YOUR ASSIGNMENT: Would you output the following records verbatim and skip the images in them?

Data entries:

++++

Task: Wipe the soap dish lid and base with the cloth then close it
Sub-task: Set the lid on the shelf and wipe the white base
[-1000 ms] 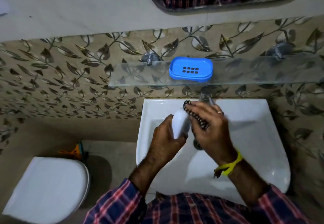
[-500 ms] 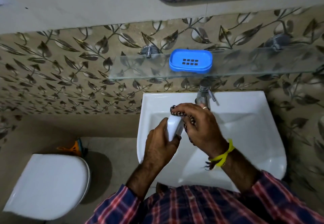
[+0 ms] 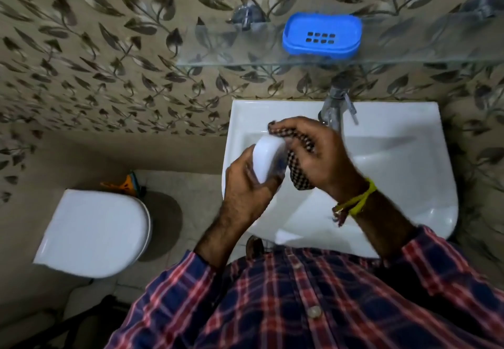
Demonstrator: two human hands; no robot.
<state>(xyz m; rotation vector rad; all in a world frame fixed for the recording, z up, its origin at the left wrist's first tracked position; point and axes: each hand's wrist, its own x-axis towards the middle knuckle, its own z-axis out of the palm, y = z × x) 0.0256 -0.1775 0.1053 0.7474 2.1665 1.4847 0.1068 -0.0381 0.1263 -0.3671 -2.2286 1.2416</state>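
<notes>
Over the white ceramic basin (image 3: 403, 174), the left hand (image 3: 245, 187) curls round the white oval plastic soap dish lid (image 3: 268, 157). The right hand (image 3: 319, 155) presses a bunched dark checked cloth (image 3: 297, 168) against the lid, its grip closed on the fabric. The blue slotted plastic soap dish base (image 3: 321, 36) rests on the glass shelf (image 3: 218, 51) above the metal tap (image 3: 334, 108). The lid's inner face is hidden.
</notes>
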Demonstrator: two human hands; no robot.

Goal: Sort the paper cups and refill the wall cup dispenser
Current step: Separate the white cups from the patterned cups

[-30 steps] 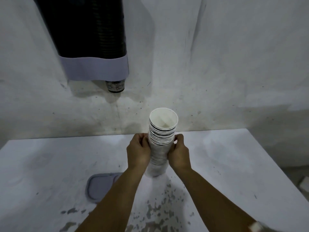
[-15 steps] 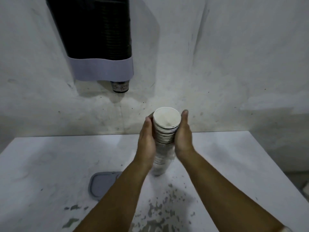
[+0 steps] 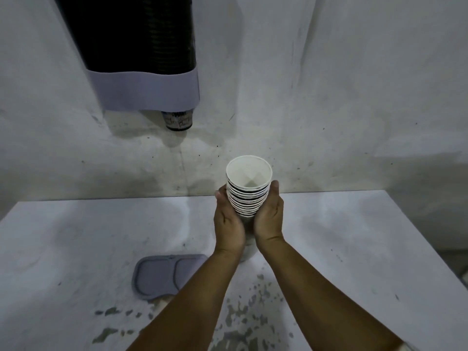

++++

THE ANSWER:
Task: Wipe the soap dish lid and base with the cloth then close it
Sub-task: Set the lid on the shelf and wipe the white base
[-1000 ms] 
[-500 ms] 
[+0 ms] 
Demonstrator: two human hands; no robot.
<state>(xyz m; rotation vector rad; all in a world frame fixed for the recording, z up, its origin at the left wrist's first tracked position; point and axes: each hand's wrist, its own x-axis towards the middle knuckle, its own z-axis out of the palm, y = z × x) 0.0256 -0.1775 0.1053 0.7474 2.1665 1.4847 0.1068 -0.0381 0.1263 -0.3671 -2.2286 1.2416</state>
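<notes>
Over the white ceramic basin (image 3: 403, 174), the left hand (image 3: 245, 187) curls round the white oval plastic soap dish lid (image 3: 268, 157). The right hand (image 3: 319, 155) presses a bunched dark checked cloth (image 3: 297, 168) against the lid, its grip closed on the fabric. The blue slotted plastic soap dish base (image 3: 321, 36) rests on the glass shelf (image 3: 218, 51) above the metal tap (image 3: 334, 108). The lid's inner face is hidden.
</notes>
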Demonstrator: two human hands; no robot.

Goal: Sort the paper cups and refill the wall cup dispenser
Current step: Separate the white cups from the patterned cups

[-30 steps] 
[-15 steps] 
[+0 steps] 

For this exercise, nothing more remains to be done.